We know the math; we have the results, but how is the sum greater than the total of the parts?

The answer lies beyond the boost gauge and is rooted in the inner workings of the TorqStorm Supercharger.

First a little background. The unit is self-oiled for easy installation, 100% made in America, and carries a lifetime warranty.

Boost pressure and airflow make horsepower and the TorqStorm, based on the results, deliver both in spades.

With 1,250 cfm of airflow at only 76,000 compressor wheel rpm, the unit is designed to deliver the horsepower without the need for the engine to endure dangerously high manifold boost pressure.

Many of those in the market for a supercharger fixate on potential boost pressure. There is no denying that is a critical factor. Still, it needs to be examined as a function of parasitic loss.

Every supercharger takes power from the engine to drive it. This is identified as a parasitic loss. The trick is to create a delicate balance between airflow and, in turn, boost pressure, which is a function of flow, while minimizing the power to turn the supercharger.

If the supercharger designer gets this wrong, the engine will still experience an increase in horsepower. But it would be less than the potential of the airflow improvement.

This becomes clear when actual numbers are applied.

According to TorqStorm, their blower at a maximum speed of 80,000 rpm consumes only 47 crankshaft horsepower.

Thus, if the airflow increase from the volute mathematically can increase engine power by 200 and the blower is consuming 47 horsepower, the engine will see a net gain of 153 horsepower. (200 horsepower of airflow with a parasitic loss of 47 horsepower to create it.)

If a different supercharger design takes 94 horsepower to operate and creates approximately the same airflow and boost pressure, the net power gain to the engine would only be 106 horsepower.
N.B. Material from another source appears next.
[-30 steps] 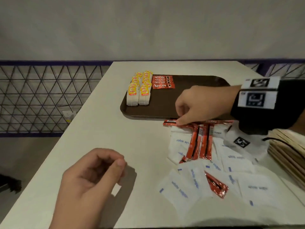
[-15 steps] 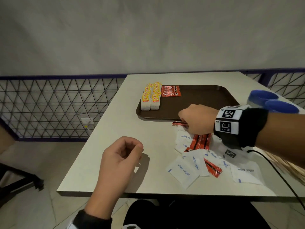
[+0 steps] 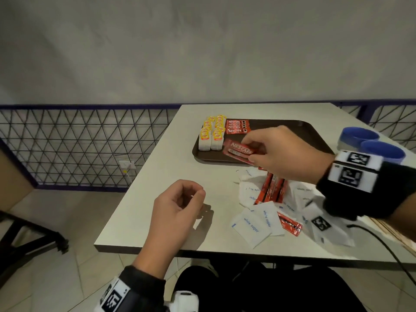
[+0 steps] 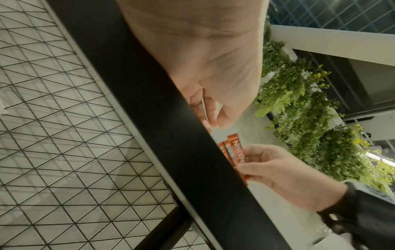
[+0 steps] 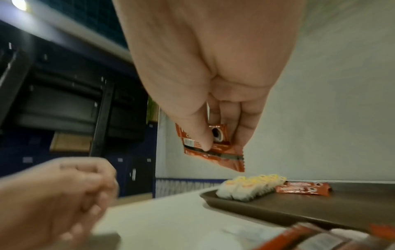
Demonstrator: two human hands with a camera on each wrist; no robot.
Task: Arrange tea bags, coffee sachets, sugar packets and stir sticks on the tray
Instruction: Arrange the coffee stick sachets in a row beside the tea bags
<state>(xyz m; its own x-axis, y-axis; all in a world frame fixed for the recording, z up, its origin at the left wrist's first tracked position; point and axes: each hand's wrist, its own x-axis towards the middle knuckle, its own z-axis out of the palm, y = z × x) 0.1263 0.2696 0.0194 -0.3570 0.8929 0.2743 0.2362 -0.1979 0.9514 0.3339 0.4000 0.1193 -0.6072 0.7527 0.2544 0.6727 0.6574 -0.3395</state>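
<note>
A dark brown tray [image 3: 281,131] lies at the table's far side. At its left end stand two rows of yellow-tagged tea bags [image 3: 211,136], with a stack of red coffee sachets [image 3: 237,126] beside them. My right hand [image 3: 251,149] pinches a few more red coffee sachets [image 3: 239,150] just above the tray's near left part, thumb on top [image 5: 203,145]. Loose coffee sachets [image 3: 271,188] and white sugar packets [image 3: 252,224] are scattered in front of the tray. Wooden stir sticks [image 3: 403,240] lie at the right edge. My left hand [image 3: 195,195] hovers loosely curled over the near table, holding nothing I can make out.
Two blue cups [image 3: 371,143] stand right of the tray. A black cable [image 3: 382,242] runs from my right wristband over the table's front right. A wire-mesh railing [image 3: 78,149] lines the left side beyond the table edge.
My right hand has picked coffee sachets off the table by the tray's front rim and carried them up over the tray. The left hand stays curled in place; the view has pulled back.
</note>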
Though not published, some blowers have a parasitic loss of nearly 200 horsepower or more. This requires those units to spin at a higher speed than a more efficient design.
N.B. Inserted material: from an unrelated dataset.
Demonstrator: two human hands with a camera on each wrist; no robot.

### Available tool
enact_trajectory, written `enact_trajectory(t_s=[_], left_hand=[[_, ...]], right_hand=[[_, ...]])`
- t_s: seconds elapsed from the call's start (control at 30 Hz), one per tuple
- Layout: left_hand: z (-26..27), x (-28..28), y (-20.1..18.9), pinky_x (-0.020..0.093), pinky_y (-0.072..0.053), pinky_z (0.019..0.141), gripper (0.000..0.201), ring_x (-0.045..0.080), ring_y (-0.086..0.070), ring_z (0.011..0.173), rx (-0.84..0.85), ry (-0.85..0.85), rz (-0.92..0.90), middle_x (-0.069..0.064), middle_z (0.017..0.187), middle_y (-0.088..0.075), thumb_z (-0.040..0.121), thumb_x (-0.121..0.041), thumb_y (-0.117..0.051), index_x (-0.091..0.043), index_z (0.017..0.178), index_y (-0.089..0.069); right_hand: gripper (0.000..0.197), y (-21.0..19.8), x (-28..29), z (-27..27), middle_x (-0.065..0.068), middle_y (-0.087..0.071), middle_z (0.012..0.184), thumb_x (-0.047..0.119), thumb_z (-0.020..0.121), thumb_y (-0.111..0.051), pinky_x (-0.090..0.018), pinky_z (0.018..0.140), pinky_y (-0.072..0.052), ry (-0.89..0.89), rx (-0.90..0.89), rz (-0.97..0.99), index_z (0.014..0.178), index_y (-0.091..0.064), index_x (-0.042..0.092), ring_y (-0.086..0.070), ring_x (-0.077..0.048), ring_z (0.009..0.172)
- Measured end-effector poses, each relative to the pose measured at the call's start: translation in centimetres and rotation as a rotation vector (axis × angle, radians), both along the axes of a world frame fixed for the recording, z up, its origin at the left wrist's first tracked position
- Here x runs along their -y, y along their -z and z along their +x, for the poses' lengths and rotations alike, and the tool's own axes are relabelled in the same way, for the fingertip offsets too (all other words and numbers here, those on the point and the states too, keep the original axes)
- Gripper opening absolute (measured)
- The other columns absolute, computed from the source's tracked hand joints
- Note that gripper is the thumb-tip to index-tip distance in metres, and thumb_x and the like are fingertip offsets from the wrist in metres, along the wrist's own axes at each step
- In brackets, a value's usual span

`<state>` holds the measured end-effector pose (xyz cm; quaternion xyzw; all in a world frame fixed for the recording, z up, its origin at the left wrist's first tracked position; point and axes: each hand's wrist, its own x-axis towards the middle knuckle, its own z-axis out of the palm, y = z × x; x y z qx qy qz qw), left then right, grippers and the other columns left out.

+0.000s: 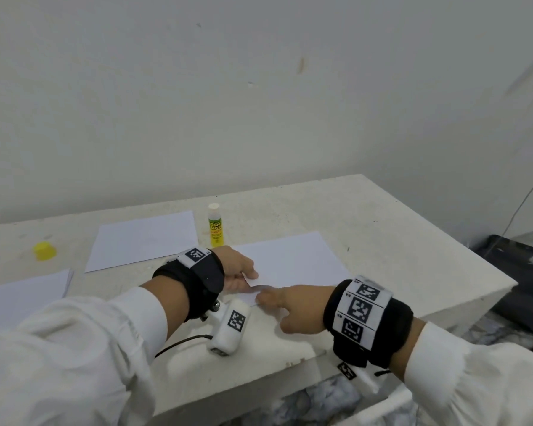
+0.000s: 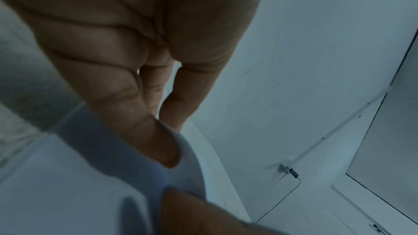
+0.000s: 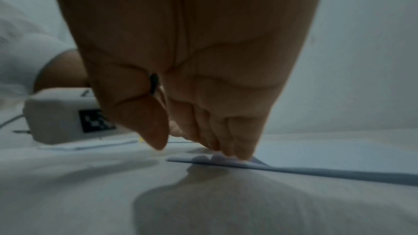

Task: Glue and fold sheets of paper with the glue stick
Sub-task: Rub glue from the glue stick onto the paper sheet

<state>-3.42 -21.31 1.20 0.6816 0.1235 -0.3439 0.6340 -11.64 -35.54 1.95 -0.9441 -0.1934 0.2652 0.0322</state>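
Now we work at the near left corner of the white sheet (image 1: 293, 259) that lies flat on the pale table (image 1: 397, 241). Our left hand (image 1: 239, 270) pinches that corner between thumb and fingers and lifts it — the left wrist view shows the paper curling over the fingertips. Our right hand (image 1: 286, 307) reaches in from the right with its fingers (image 3: 235, 149) held fairly straight, tips pressing down on the sheet's near edge; they grip nothing. The two hands almost touch at the corner.

Just behind the sheet the glue stick (image 1: 215, 224) stands upright and uncapped, its pale tip showing. Its yellow cap (image 1: 44, 251) sits well apart on the table's left side. A second white sheet (image 1: 142, 241) lies flat left of the glue stick, and a small stack of paper (image 1: 22, 295) lies at the near left — all untouched.
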Motion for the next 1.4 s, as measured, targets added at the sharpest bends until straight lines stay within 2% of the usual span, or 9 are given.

When it comes to superchargers, it is not the airflow/boost potential the unit makes…. It is the horsepower the engine keeps.
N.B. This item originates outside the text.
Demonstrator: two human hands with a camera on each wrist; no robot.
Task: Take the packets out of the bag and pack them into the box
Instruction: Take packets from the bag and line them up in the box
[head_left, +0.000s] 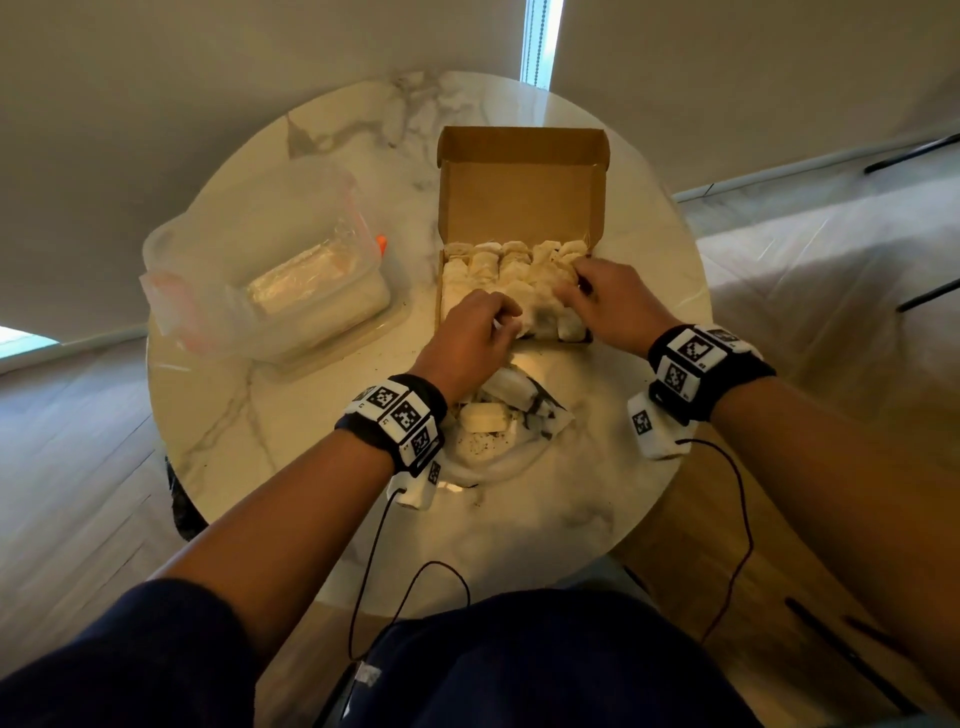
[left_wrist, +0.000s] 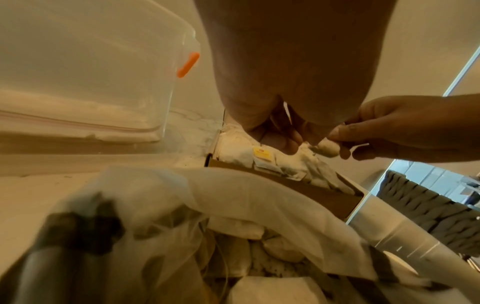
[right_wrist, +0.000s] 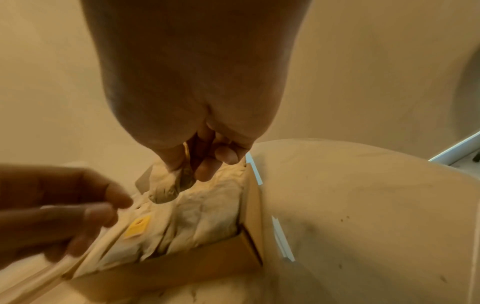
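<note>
Box (head_left: 519, 208) w/ packets (head_left: 511, 270): right hand (head_left: 608, 301) pinches one, left hand (head_left: 470, 332) curled (grip unclear).

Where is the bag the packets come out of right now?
In the head view the bag lies open on the marble table, nearest the person, just in front of the cardboard box, under the left hand.

The cardboard box (head_left: 519, 208) is nearly filled with packets (head_left: 511, 270), its raised lid walling the far side. A clear plastic tub (head_left: 270, 270) blocks the left; the open bag (head_left: 498, 415) lies just before the box. Bare marble table (head_left: 623, 493) stays free at right.
</note>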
A dyno reads torque and mathematically converts that to horsepower with an equation developed by James Watt in the late 1600s. It is HP= torque X rpm/5252.

Cylinder fill is required to make torque (volumetric efficiency), while engine speed is the key to horsepower.

With the engineering review established, let us look at a critical aspect of this exercise.

The Prestige Motorsports LS produced 912 horsepower when fitted with the TorqStorm blower at an extremely low and valvetrain-friendly 6,800 rpm.

This confirms that the supercharger is exceptionally efficient in producing airflow and its parasitic loss is low.

Again, the math does not lie. If these two data points were not actual, the engine would have required more crankshaft rpm and boost pressure to produce the torque that would equate to 912 horsepower.

How does TorqStorm do it?

The efficiency of their supercharger is the result of multiple factors, including but not limited to the design of the billet compressor wheel and the efficient flow path of the volute (the snail-shaped housing that contains the compressor wheel).

Those areas are the key to high airflow to the intake manifold.

A significant reduction in the parasitic loss compared to competing supercharger brands is predominately rooted in the ball bearings used.

A hybrid steel race with ceramic balls minimizes the frictional loss to such an extent that the parasitic drain on the engine is significantly reduced. In addition, whereas a traditional steel ball bearing has a service life of around 1,400 hours, the design TorqStorm employs has a projected life of over 30,000 hours!

As the author, an engine guy, and engineer, I was extremely impressed with all aspects of the TorqStorm supercharger.

In-house design and manufacturing results in a high-flow blower with a low parasitic loss. Combine that with the ease of installation, a lifetime warranty, and an extremely low cost, and the TorqStorm supercharger is the boost maker for those in the know!